恐らく上流階級である桂家に自分のような異形をした男が転がり込むことは、家の、ひいては小太郎の恥になると考えでもしたのだろう。
(本当に、俺の友は阿呆ばかりだな)
 吉田が消えてから3日目の早朝、桂はいつもの袴をしっかりと着込み、いつもの勉強用具と竹刀、それに少し多めの昼食を抱えて、
家の門をくぐった。
塾で少し自習してから、あの賤しい天然パーマを一発小突きに行こう。その頃には丁度昼飯の時間だろうから、奴と一緒に昼食を取ればいい。
その後の予定は食べながら考えよう、と桂は足取りも軽く1日の予定を考えていた。
 桂には銀時の捜索に時間を費やすつもりなど毛頭なかった。幼馴染みを迎えに行く場所の宛は、始めからちゃんとあるのだ。

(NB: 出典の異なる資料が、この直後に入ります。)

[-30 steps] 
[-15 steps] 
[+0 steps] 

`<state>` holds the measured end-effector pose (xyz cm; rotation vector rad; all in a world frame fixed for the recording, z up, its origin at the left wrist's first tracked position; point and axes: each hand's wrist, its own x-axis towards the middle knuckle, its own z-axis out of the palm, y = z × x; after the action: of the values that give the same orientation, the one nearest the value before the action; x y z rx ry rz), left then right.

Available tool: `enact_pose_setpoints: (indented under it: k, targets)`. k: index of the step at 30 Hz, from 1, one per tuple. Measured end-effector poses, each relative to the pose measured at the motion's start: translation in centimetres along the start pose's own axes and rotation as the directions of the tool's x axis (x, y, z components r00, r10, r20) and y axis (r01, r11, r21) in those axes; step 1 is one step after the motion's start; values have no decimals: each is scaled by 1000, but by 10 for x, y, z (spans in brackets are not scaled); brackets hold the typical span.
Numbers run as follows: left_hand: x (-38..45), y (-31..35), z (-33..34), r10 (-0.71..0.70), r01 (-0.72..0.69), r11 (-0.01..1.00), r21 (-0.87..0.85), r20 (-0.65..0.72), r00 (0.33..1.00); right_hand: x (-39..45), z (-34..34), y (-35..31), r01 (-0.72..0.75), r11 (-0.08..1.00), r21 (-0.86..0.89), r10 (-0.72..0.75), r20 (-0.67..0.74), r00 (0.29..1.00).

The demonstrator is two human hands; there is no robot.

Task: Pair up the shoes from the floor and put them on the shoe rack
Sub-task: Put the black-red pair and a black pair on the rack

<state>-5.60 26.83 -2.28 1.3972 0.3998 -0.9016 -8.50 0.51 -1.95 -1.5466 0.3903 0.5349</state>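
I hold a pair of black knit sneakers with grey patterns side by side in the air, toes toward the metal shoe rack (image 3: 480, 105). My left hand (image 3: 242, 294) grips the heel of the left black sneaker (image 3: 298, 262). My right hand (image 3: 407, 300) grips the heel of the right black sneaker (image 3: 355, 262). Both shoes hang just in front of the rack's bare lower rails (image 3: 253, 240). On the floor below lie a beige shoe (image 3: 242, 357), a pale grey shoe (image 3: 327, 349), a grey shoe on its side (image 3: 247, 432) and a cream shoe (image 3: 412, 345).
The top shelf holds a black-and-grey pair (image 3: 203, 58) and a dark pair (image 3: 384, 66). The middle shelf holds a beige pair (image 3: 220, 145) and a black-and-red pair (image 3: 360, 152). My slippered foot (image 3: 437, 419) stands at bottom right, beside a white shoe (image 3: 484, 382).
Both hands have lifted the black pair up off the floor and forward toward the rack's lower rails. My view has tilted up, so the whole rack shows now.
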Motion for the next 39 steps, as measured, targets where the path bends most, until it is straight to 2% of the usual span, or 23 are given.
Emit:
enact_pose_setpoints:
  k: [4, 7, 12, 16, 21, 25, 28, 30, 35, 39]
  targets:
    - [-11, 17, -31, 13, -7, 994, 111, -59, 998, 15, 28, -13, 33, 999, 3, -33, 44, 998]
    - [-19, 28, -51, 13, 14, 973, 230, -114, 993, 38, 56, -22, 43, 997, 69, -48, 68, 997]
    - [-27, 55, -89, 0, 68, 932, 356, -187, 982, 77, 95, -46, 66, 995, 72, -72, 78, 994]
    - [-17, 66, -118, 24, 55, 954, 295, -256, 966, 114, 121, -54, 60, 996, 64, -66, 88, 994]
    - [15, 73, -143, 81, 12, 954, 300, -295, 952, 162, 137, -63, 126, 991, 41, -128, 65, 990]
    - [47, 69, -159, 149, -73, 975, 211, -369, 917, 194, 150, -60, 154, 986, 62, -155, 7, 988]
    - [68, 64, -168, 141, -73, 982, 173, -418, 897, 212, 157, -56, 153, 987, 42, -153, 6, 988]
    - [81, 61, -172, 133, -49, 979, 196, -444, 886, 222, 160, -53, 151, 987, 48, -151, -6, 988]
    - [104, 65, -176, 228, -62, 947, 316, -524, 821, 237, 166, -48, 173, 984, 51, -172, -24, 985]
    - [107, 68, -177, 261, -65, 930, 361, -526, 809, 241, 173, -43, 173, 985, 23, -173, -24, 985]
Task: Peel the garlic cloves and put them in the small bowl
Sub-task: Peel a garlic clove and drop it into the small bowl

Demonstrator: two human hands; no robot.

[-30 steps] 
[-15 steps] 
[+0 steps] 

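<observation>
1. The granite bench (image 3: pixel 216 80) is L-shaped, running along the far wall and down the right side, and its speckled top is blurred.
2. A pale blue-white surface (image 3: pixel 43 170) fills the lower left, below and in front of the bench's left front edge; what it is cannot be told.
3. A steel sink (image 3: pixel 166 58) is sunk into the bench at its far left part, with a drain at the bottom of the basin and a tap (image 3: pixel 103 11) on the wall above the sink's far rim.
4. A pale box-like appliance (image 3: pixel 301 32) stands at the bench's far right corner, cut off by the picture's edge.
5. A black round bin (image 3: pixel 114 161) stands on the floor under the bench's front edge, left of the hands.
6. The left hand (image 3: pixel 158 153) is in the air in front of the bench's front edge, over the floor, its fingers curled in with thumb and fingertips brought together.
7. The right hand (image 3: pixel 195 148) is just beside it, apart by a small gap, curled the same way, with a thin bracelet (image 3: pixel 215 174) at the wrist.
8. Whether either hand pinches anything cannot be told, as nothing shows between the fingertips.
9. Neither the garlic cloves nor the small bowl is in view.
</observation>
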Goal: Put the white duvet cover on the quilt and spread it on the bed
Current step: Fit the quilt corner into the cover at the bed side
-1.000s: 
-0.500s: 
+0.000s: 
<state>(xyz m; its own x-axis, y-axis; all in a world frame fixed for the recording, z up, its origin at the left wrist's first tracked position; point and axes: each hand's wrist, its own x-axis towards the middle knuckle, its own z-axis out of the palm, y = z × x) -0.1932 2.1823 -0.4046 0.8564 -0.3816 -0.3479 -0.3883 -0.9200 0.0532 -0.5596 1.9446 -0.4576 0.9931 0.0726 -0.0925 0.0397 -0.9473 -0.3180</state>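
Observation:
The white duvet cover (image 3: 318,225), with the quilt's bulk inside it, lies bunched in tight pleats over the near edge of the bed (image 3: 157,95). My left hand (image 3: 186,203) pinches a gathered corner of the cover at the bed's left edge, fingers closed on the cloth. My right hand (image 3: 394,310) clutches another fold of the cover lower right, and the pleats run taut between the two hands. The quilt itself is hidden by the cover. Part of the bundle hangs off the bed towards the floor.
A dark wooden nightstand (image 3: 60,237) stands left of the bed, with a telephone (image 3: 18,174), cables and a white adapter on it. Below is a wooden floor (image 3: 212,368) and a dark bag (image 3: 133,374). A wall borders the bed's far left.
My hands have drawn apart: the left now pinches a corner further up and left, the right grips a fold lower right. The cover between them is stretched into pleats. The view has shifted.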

少し急な坂道に差し掛かり、生ぬるい風が吹いたかと思うと、鼻先を梅の匂いがくすぐった。桂の歩調は知らず知らず遅くなる。
「東風吹かば、」
匂い起こせよ梅の花、主なしとて春な忘れそ、と昔覚えた詩を諳んじながら、桂は塾へは行かないことに決めた。
同じ詩が好きだという白髪頭の友人に、会いたくなったのだ。